When he's not under-dressing for a friend's wedding (though not as egregiously as Alex Semin), Washington Capitals star Alex Ovechkin(notes) has an offseason to consider the events of his most frustrating year as a professional hockey player, and how to respond to that adversity.
From the Winter Olympics embarrassment to the first-round embarrassment to the Montreal Canadiens to the suspensions to the scrutiny his attitude and aggression received during last season, Ovechkin experienced several potentially transformative months as a leader and as a star.
Slava Malamud had an excellent analysis of these challenges in the Russian-language Sport-Express (translated by Tuvanhillbilly on Japers' Rink), and how arguably the best player in the world will react to them. They being with an essential question: Has the NHL figured out how to defend Ovechkin's game?
From Sport-Express, via Japers':
It is impossible to deny that opponents have, at the very least, figured out how to play against him. His favorite moves are watched endlessly on video, and rare is the defenseman who doesn't yet know that when Ovechkin starts to dance at full speed, preparing for a run at the flank, you don't look at his hands or the puck, but at where he points his chest. Everyone knows his favorite point to shoot from and how he executes his firm wrist shot from under the defenseman. Many have noticed that Alexander is much more effective when the puck is on his right side and that he is much less effective passing from his weak side. Knowing this, his opponents can more easily take away his chances. It's no coincidence that for the third year in a row in the playoffs the main anti-Ovechkin weapon was the blocked shot.
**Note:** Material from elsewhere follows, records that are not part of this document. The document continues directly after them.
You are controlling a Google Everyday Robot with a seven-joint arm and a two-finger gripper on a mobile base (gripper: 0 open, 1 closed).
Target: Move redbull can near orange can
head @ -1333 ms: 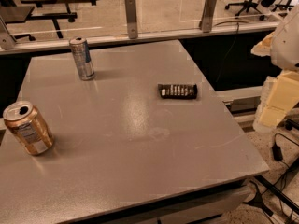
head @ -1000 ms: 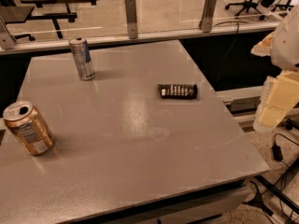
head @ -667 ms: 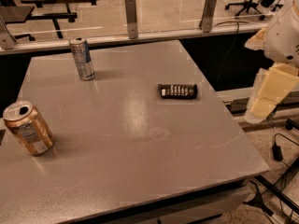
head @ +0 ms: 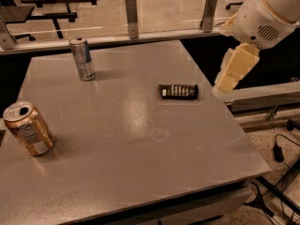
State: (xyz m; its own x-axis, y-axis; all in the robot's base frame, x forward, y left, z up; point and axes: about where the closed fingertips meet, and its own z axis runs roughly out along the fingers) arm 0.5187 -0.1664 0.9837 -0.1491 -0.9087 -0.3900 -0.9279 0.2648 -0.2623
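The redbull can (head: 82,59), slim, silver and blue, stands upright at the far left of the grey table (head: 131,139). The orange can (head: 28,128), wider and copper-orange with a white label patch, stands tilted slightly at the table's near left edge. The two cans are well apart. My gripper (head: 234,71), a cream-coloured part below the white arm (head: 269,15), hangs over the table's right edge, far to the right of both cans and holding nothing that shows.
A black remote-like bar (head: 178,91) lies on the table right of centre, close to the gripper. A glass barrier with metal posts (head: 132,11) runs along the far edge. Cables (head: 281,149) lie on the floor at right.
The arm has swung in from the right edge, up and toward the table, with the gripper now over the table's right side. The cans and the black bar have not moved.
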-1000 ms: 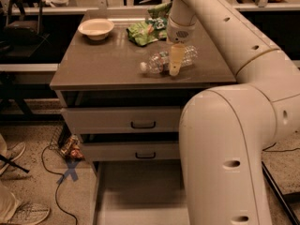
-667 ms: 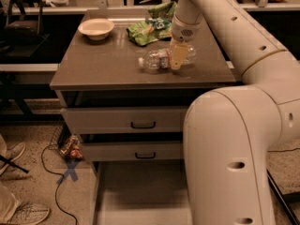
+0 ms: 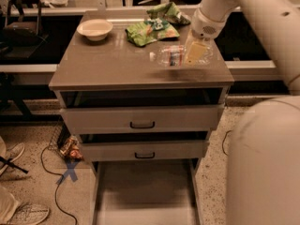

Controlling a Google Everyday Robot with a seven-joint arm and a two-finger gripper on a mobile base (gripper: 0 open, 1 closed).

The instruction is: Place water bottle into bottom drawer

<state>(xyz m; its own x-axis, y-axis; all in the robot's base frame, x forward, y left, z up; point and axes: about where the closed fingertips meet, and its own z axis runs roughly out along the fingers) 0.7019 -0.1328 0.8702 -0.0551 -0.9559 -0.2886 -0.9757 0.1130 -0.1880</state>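
Note:
The water bottle (image 3: 176,55) lies on its side on the cabinet top, white cap pointing left, clear with a red and blue label band. My gripper (image 3: 195,53) is down at the bottle's right end, over its base, with the arm coming in from the upper right. The bottom drawer (image 3: 144,193) stands pulled out below the cabinet, a wide shallow tray with a pale floor and nothing in it.
A white bowl (image 3: 95,28) and green snack bags (image 3: 151,31) sit at the back of the cabinet top (image 3: 108,69). The two upper drawers (image 3: 142,118) are slightly ajar. A snack bag (image 3: 70,147), cable and blue tape mark (image 3: 70,172) lie on the floor at left.
My gripper has moved a little right and back along the cabinet top. The bottle has shifted slightly right with it.

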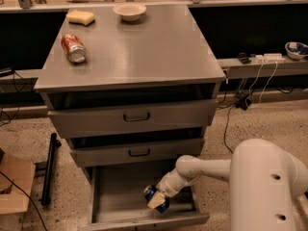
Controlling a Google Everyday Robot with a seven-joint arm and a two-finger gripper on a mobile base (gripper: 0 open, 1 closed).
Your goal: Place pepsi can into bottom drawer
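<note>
The pepsi can (152, 195), dark blue with a silver top, lies tilted inside the open bottom drawer (115, 196), near its front right. My gripper (157, 199) reaches down into that drawer from the right on a white arm and is shut on the can, holding it low over or on the drawer floor; I cannot tell whether it touches. The drawer is pulled out and shows a plain grey interior. The two upper drawers (136, 117) with black handles are slightly ajar.
On the cabinet top (144, 52) lie a red-orange soda can (73, 48) on its side, a yellow sponge (80, 17) and a white bowl (129, 10). A black bar (48, 170) and a cardboard box (14, 186) are on the floor at left. Cables hang at right.
</note>
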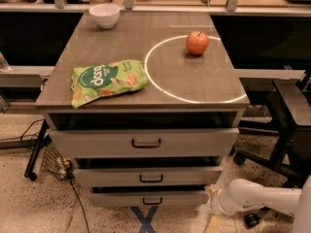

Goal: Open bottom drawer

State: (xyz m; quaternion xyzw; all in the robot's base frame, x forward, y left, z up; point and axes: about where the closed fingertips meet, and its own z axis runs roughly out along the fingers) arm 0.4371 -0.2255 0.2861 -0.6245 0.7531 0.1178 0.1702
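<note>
The bottom drawer (121, 198) is the narrowest, lowest grey front of the cabinet, with a small dark bracket handle (152, 201). It stands out a little from the frame, like the two drawers above it. My gripper (213, 212) is at the end of the white arm (257, 198), low at the bottom right. It sits just right of the bottom drawer's right end, about a hand's width from the handle and not touching it.
The mid drawer (107, 177) and the top drawer (97, 142) sit above. On the cabinet top are a green snack bag (107, 81), a red apple (197, 42) and a white bowl (105, 14). A dark chair base (286, 130) stands at the right, and cables and a basket (53, 161) at the left.
</note>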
Slava notes that opponents have mentioned Ovechkin's lack of "variety" when it comes to his offensive maneuvers. It's hard to fathom a human highlight reel needing some new tricks, but that's in inference.
As for a prognosis, Malamud offers the following assessment of Ovechkin:
I think that if Ovechkin really wants to "adjust" himself to the changing reality, then the first step is to become more judicious. He won't, for example, make crushing blows simply because his blood is boiling and his shoulder is itching. He'll start to save them for those situations where they are absolutely necessary. He might also add to his arsenal of tricks and offensive moves, especially now that he has a super-class center in Backstrom.
It also seems that, for some reason, Alexander is slightly dimming his mass-media star, becoming more reserved in post-game comments, offering up a fair share of charisma for the sake of peace of mind. He might even turn into a cool and charming professional like Sergei Fedorov.
Maybe down the road he does; for now, it's frustrating to think that Ovechkin's spirit would have been anchored to the point where he pulls back like that.
(Wonder if the Winter Classic finalists trend had something to do with that?)
Sidney Crosby(notes) and Jonathan Toews(notes) have gold medals and Stanley Cup rings. Evgeni Malkin(notes) has a ring, too, and a Conn Smythe trophy. Ovechkin's success or failure in that department rests with his teammates; but from an aesthetic standpoint, he's lagging behind his peers in championship moments in a significant way.
As Malamud opined: "Everyone matures, everyone changes, and if other NHL players are adapting their game to Ovechkin, then for Ovechkin himself to not change and improve would be a sin."